TASK INSTRUCTIONS:
Scan the material for "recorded". Copy every line it appears in.
◇ ◇ ◇ ◇
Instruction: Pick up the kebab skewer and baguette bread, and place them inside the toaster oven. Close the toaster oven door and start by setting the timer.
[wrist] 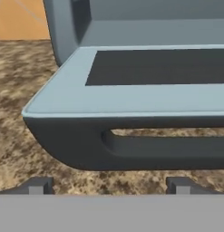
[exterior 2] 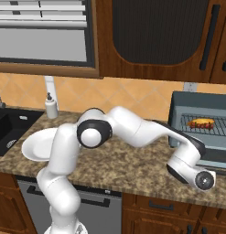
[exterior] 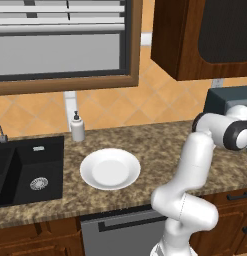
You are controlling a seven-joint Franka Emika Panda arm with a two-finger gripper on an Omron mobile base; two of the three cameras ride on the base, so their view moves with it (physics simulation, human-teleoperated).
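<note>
The fingers (wrist: pixel 109 185) stood wide open, empty, their two dark tips low in the hand view, just below the door's bar handle (wrist: pixel 168 146), apart from it. The door (wrist: pixel 145 86) lay folded down flat, its dark glass pane cut off at the right edge. In the right base view the hand hung before the door's front edge, its fingers hidden behind the wrist. The oven (exterior 2: pixel 202 125) stood open on the granite table (exterior 2: pixel 132 164), its right side and knobs cut off. On the rack inside lay the bread (exterior 2: pixel 201 123), golden-orange; darker bits on it could have been the skewer, too small to tell. A white plate (exterior: pixel 110 168) sat bare near the sink (exterior: pixel 25 170), a soap bottle (exterior: pixel 77 127) behind it.
</note>
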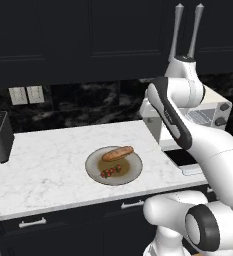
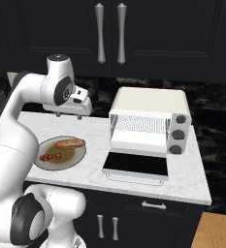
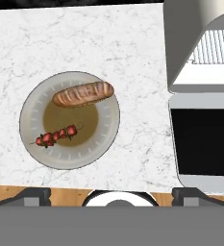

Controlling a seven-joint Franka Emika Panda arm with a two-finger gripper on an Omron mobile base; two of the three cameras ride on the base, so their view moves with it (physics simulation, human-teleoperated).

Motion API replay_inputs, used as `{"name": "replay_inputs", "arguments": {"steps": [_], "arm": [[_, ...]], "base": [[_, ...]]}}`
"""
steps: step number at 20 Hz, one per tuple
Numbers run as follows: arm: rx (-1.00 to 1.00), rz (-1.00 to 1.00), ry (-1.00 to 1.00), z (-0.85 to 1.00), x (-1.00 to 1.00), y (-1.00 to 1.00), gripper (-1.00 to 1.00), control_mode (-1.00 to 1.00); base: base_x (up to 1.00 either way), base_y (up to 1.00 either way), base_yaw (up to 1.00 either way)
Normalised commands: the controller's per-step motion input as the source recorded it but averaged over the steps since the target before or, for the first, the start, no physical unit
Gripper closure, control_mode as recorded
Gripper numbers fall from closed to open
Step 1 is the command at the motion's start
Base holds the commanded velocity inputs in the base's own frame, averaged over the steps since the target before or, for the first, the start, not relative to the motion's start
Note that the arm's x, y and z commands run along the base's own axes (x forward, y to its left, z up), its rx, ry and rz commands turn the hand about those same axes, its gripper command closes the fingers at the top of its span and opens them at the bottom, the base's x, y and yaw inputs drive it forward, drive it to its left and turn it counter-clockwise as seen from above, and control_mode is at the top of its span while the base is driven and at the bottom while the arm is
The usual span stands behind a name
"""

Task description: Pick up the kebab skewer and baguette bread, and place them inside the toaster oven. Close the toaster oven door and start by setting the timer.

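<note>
**Hovering high over plate and open oven, nothing picked yet**

Hanging above the marble counter (image 3: 132,43), the gripper (image 2: 72,112) stands with jaws spread fully wide and nothing between them. Both foods lie well below it, apart from the fingertips (image 3: 34,196).

Toaster oven (image 2: 151,109): cream-white box, rounded top, smooth shell, wire rack inside, three dark round knobs (image 2: 178,134) on its right face. It sits off to one side of the gripper, below it. Toaster oven door (image 2: 136,165): dropped flat onto the counter, dark glass in a pale frame, lying beside the plate.

Plate (image 3: 31,139): round, grey, shallow, ribbed rim, a brownish centre. Roughly beneath the gripper.

Baguette bread (image 3: 83,93): stubby orange-brown loaf, scored crust, rounded ends, lying across the plate's far part. Kebab skewer (image 3: 56,136): thin stick with small red-brown lumps, on the plate's near part, apart from the loaf.

Risks, as judged from here:
- Skewer is thin and lies flat; jaws closing beside the lumps could pinch air or flick it off the plate.
- Loaf is rounded and could roll out of an off-centre grip.
- A descent too near the rim could tip or shove the plate.
- The lowered door juts toward the plate; a low carry could clip it.
</note>
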Motion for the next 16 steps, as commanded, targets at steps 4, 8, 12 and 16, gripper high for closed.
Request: {"name": "replay_inputs", "arguments": {"steps": [4,8,12,16], "arm": [[0.00,0.00,0.00,0.00,0.00,0.00,-1.00,-1.00],[0.00,0.00,0.00,0.00,0.00,0.00,-1.00,-1.00],[0.00,0.02,-0.04,-0.02,-0.09,-0.05,-1.00,-1.00],[0.12,0.27,-0.31,-0.11,-0.36,-0.43,-1.00,-1.00]], "base": [[0.00,0.00,0.00],[0.00,0.00,0.00],[0.00,0.00,0.00],[0.00,0.00,0.00]]}}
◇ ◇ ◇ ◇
SOLUTION BELOW:
Normalised commands: the controller's per-step motion input as the source recorded it but averaged over the steps since the target before or, for the first, the start, no physical unit
Gripper closure, control_mode as recorded

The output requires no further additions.